プログラミングが苦手だって気付いてやめちゃうのは仕方ない部分もありますけど、でもメンターに質問したり、相談すれば解決していけるんじゃないかなと思います!プログラミングって、基本的にルールに従ってコードを書いていくじゃないですか。なので、知識を習得するスピードに個人差があったとしても、特別優秀な人じゃないとプログラマーになれないということはないと思うんですよね。

さっきお話した通り、ノーミスでバーッと正しいコードが書けないとプログラマーになれないかというと、そうではありません。僕も最初、プログラマーは全員何も見なくてもバリバリコードが書けるっていうのをイメージしてましたけど、「こういうことやってみたいけど分からないな、検索してみよう」っていうシーンはたくさんありましたし、就職してからも調べながら開発していくことは普通にあると思うんです。初心者のうちは分からないことも多いと思いますけど、完璧主義になると挫折もしやすくなってしまうので、分からないことはすぐにメンターに聞いて理解していけば、ちゃんとできるようになっていくと思います。

プログラミングが楽めるかどうかも重要かもしれないですけど、プログラミングの楽しいって感覚は「遊んでて楽しい!」っていうものとは違って、ハードルをクリアしていく時の楽しさなんですよね。分からないことに直面しても自分で試行錯誤してみて「できた!」っていう時が一番楽しいですし、プログラミングスキルを身につけるにはその感覚を持って、どれだけ難しい問題を乗り越えていけるかが重要だと思うんです。

あとは、自分で専門書を読むと知識の理解度も上がって、どんどん演習問題も解けるようになっていくと思いますよ。

ー 20代で初めて経験することは特に、向いてるとか向いてないとかってすぐ判断しちゃうのはもったいないんじゃないかなって思います。ただその、できるようになるまで自分が努力をするか、しないかっていうだけですよね。

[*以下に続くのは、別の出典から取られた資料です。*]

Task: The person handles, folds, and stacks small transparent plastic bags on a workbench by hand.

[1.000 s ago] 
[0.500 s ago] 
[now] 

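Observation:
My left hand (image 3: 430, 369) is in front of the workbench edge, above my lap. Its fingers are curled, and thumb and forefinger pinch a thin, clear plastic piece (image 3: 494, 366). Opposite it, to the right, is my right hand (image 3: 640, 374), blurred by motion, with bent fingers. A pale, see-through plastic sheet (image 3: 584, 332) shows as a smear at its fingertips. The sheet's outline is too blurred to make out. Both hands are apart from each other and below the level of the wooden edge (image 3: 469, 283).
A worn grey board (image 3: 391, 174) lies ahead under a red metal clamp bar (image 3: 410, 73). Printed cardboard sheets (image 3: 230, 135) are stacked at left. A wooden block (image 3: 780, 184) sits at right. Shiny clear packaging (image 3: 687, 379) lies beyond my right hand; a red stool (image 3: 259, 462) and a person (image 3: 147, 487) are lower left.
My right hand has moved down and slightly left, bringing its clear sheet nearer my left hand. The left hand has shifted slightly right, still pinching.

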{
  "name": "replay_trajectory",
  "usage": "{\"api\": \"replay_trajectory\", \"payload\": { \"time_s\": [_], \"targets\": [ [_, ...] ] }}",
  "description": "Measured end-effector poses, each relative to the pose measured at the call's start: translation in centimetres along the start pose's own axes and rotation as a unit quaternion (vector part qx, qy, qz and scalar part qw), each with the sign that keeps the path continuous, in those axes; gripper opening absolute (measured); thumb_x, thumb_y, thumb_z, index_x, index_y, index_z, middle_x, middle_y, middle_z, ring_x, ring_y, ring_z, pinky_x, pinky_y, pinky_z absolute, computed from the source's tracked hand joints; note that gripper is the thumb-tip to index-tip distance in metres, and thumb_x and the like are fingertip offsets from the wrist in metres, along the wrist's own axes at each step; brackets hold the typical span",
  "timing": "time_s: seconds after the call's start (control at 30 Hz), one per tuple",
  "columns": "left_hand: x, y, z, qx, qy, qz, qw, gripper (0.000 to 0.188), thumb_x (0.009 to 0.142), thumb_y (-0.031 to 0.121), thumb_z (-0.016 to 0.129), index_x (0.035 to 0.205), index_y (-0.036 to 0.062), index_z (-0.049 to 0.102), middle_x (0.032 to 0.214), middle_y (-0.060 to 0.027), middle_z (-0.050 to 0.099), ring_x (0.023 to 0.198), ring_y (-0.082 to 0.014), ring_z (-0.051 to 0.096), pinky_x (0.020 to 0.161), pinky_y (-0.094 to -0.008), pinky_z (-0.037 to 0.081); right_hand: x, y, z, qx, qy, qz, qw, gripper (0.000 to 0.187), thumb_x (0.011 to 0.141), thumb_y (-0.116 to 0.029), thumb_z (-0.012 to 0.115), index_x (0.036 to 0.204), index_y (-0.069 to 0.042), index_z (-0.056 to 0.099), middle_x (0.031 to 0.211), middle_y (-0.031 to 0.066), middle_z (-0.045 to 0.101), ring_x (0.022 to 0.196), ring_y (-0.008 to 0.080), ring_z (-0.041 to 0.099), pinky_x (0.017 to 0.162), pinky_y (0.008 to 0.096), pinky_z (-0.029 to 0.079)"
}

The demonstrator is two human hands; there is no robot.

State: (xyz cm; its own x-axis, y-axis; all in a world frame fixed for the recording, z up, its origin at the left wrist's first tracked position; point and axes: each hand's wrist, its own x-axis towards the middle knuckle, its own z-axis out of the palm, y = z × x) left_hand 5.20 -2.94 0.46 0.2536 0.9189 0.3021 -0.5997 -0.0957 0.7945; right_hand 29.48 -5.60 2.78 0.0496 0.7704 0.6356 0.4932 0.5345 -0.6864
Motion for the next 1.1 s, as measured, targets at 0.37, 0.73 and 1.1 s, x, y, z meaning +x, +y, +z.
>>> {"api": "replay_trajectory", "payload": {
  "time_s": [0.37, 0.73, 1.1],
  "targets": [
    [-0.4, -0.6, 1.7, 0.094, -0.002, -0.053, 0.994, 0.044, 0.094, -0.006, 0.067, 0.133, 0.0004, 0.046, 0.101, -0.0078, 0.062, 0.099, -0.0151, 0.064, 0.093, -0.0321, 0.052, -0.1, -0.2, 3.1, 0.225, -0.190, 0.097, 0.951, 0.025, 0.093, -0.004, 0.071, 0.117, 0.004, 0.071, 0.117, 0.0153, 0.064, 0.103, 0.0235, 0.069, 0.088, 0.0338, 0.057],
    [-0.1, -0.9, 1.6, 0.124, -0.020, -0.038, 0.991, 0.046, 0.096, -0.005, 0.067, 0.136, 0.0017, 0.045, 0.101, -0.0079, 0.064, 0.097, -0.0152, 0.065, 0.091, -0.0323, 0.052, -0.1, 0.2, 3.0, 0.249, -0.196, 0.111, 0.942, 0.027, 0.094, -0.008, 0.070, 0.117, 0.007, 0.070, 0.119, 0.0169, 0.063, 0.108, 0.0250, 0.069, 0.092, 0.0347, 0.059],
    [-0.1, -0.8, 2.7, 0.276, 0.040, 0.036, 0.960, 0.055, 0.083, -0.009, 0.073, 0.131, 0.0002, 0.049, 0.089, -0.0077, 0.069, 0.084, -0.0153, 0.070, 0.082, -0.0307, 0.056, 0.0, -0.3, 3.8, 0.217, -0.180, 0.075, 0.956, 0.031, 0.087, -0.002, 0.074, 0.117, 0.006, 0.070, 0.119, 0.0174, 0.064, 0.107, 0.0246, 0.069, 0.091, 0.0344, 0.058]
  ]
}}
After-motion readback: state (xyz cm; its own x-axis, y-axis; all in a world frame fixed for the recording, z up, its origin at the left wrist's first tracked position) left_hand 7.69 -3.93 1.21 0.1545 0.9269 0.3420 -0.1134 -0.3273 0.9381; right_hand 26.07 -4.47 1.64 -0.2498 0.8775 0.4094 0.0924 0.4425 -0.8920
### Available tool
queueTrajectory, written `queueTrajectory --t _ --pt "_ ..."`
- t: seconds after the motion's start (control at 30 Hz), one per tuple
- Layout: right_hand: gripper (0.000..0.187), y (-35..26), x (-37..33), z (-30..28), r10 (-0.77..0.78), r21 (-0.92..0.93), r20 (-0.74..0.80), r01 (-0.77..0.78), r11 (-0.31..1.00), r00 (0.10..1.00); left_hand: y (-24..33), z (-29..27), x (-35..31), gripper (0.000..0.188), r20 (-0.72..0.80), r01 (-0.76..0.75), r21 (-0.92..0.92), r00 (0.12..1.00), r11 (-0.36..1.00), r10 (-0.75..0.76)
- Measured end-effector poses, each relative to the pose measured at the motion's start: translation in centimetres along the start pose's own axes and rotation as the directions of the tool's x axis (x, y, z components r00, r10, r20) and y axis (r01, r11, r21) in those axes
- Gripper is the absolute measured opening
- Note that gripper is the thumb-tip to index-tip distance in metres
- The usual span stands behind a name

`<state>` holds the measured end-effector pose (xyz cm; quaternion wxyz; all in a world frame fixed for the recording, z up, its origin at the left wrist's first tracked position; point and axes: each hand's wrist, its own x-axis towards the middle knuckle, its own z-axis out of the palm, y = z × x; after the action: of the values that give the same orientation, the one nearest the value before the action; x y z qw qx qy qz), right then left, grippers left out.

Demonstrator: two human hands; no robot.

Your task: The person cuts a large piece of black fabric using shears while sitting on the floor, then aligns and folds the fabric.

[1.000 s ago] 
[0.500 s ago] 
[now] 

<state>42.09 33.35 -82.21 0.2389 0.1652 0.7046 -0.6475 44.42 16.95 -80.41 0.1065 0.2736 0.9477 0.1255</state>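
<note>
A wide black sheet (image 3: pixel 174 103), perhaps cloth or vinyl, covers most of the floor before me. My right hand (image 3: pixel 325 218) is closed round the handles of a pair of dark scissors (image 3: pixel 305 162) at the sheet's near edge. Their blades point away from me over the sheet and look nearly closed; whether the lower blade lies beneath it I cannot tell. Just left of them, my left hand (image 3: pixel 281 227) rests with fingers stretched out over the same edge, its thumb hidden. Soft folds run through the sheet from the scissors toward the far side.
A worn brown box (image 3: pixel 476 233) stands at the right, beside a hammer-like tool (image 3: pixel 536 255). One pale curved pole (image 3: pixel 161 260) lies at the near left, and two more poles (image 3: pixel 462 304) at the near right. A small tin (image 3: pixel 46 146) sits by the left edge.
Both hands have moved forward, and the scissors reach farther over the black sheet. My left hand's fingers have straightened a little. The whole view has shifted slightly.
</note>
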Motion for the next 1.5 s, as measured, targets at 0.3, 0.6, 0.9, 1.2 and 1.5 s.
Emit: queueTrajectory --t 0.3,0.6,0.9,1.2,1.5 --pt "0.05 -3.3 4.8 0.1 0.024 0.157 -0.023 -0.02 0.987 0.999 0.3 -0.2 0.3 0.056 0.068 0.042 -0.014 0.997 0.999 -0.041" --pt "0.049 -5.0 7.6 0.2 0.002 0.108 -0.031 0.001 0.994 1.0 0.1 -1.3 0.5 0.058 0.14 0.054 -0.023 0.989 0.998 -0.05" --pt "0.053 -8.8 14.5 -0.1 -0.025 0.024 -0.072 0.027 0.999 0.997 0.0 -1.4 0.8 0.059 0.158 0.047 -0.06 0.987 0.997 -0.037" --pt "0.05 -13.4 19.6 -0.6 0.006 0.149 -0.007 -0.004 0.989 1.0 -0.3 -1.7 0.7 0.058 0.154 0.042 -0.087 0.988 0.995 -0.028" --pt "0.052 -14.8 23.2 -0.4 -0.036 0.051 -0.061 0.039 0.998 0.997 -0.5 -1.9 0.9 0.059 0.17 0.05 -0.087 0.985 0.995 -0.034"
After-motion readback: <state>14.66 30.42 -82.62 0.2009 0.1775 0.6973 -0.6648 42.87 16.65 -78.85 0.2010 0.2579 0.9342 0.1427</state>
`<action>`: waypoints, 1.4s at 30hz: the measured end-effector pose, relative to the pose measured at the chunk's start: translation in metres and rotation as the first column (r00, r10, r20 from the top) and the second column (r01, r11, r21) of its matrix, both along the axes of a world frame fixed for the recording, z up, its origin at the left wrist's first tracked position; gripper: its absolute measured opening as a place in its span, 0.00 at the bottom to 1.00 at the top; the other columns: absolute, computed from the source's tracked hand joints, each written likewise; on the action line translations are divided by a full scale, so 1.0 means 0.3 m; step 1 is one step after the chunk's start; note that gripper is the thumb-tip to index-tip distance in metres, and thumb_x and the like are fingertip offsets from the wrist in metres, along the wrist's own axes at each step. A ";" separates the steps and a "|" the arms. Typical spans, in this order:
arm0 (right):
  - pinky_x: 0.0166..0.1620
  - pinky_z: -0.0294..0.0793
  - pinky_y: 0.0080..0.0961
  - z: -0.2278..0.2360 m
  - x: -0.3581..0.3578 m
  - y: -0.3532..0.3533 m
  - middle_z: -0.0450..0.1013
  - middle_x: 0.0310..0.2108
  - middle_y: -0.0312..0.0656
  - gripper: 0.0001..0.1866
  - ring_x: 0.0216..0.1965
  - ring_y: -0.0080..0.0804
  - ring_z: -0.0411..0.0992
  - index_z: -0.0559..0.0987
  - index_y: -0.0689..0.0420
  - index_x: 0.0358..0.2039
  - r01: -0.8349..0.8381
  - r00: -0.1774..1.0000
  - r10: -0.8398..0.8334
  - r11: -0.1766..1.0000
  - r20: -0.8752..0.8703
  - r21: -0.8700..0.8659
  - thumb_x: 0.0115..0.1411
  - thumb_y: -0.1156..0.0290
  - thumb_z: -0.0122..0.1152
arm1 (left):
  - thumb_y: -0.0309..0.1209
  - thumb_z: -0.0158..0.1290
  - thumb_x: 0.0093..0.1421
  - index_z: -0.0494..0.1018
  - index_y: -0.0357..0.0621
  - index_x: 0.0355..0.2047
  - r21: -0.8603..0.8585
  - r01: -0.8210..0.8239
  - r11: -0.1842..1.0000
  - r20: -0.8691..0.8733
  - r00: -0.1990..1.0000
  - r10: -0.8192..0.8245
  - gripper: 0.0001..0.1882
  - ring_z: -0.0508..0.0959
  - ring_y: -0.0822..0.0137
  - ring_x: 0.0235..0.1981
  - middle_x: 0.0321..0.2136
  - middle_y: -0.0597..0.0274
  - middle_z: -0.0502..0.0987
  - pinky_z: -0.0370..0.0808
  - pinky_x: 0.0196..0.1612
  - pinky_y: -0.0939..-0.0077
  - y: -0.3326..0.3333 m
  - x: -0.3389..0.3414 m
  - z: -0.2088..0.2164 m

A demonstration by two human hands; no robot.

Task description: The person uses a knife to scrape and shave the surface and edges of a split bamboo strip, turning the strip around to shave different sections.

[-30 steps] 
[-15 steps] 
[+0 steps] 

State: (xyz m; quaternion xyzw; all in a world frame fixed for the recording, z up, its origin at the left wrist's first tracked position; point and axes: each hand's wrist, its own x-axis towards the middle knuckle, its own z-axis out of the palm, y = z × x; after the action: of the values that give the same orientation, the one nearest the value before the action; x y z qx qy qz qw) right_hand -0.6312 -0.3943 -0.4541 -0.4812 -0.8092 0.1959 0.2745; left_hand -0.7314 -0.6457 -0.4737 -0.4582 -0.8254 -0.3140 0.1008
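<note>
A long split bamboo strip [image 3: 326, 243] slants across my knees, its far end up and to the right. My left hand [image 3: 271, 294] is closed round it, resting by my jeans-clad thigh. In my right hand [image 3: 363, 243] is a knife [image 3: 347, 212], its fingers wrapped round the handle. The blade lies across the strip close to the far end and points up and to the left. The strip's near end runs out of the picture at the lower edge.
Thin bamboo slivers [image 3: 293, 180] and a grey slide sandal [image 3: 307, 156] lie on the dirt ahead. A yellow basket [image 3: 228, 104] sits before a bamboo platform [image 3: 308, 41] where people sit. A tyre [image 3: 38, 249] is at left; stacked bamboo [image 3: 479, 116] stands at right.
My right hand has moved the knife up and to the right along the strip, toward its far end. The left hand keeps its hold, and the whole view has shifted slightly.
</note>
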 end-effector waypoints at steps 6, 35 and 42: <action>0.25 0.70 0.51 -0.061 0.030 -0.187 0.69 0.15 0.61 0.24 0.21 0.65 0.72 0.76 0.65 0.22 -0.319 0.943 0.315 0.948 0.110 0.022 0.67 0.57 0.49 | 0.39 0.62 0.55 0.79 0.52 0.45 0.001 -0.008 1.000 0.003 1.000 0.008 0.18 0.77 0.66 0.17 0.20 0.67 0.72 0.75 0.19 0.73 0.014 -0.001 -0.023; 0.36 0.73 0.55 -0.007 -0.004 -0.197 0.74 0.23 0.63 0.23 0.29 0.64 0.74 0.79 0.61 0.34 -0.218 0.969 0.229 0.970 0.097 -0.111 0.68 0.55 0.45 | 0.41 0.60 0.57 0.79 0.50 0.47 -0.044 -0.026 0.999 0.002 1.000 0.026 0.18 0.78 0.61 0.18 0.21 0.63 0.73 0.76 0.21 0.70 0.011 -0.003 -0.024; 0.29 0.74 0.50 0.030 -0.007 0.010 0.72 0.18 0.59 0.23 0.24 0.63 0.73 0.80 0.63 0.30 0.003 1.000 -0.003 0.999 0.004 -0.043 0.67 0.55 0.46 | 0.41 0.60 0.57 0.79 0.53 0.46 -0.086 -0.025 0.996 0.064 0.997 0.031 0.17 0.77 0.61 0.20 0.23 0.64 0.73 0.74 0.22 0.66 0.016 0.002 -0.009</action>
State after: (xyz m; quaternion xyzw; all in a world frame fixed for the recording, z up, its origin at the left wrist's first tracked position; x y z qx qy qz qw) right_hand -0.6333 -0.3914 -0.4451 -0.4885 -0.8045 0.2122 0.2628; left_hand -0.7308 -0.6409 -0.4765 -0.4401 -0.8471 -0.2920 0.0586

実は僕は大学生になるまで自分のPCは持っていなかったですし、どちらかというとITにはまったく詳しくなかった人間なんです。「プログラミングって、コンピュータサイエンスの知識がないとできないのかな?」と思っていた節もあるんですけど…(笑)

でも、実際にLIKEITでプログラミングにチャレンジしてみて、少なくともプログラマーになる段階ではコンピューター自体の仕組みを全部知っておく必要はないと感じました!自動車のエンジンの仕組みなんて知らなくても、誰でも自動車免許は取れるっていうのをイメージしていただければ分かりやすいかもしれないですね。

もし、PCっていうハードウェアに苦手意識があってプログラミングを学ぶことに二の足を踏むんだったら、コンピューターの難しいことは今のレベルでは必要ないっていうことを知っていただきたいですし、できるようになるまで根気強くメンターと一緒に頑張ってほしいですね!